The records:

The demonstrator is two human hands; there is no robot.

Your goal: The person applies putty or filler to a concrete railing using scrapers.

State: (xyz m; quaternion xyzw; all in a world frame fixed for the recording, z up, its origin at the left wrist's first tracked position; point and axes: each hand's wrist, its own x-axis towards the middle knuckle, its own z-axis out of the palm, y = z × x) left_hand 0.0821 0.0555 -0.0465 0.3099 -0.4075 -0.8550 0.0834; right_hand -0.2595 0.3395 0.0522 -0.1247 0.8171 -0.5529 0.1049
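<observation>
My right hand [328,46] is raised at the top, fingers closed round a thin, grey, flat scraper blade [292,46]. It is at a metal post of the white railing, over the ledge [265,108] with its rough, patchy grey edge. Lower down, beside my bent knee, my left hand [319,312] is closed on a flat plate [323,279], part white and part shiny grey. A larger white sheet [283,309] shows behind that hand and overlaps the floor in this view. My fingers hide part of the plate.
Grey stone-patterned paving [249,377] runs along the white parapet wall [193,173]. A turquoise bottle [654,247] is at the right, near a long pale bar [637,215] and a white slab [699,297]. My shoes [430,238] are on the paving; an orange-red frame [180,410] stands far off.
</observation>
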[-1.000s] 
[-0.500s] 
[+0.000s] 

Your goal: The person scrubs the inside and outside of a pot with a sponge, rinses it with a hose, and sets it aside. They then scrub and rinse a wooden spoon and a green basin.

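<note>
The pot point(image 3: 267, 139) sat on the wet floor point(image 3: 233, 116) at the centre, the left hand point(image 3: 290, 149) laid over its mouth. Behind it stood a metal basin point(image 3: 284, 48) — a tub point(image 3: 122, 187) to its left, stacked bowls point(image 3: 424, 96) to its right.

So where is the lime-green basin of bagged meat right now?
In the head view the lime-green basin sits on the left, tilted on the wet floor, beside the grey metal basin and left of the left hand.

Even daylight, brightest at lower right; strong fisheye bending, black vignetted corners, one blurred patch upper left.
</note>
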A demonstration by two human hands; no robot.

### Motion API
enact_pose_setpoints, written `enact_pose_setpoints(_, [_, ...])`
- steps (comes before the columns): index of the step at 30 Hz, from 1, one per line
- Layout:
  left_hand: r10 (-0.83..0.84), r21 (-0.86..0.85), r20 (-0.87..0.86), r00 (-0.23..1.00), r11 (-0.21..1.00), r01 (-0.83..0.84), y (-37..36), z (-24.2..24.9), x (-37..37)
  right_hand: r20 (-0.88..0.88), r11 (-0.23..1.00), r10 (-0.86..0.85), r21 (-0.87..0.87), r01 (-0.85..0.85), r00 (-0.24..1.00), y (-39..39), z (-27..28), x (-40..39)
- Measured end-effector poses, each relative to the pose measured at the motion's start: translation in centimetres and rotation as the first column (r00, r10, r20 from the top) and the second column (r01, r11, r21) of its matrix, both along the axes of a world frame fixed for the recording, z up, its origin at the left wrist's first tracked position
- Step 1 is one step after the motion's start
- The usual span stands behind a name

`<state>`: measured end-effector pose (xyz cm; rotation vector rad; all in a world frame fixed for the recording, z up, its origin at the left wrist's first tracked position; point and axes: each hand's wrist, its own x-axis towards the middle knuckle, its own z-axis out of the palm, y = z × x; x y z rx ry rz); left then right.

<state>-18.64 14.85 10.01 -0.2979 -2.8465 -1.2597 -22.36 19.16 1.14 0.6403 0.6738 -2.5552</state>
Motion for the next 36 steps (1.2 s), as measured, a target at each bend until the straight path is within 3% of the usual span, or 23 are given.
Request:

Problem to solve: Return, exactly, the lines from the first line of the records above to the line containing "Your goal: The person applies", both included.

Your response:
The demonstrator is two human hands; there is no robot.

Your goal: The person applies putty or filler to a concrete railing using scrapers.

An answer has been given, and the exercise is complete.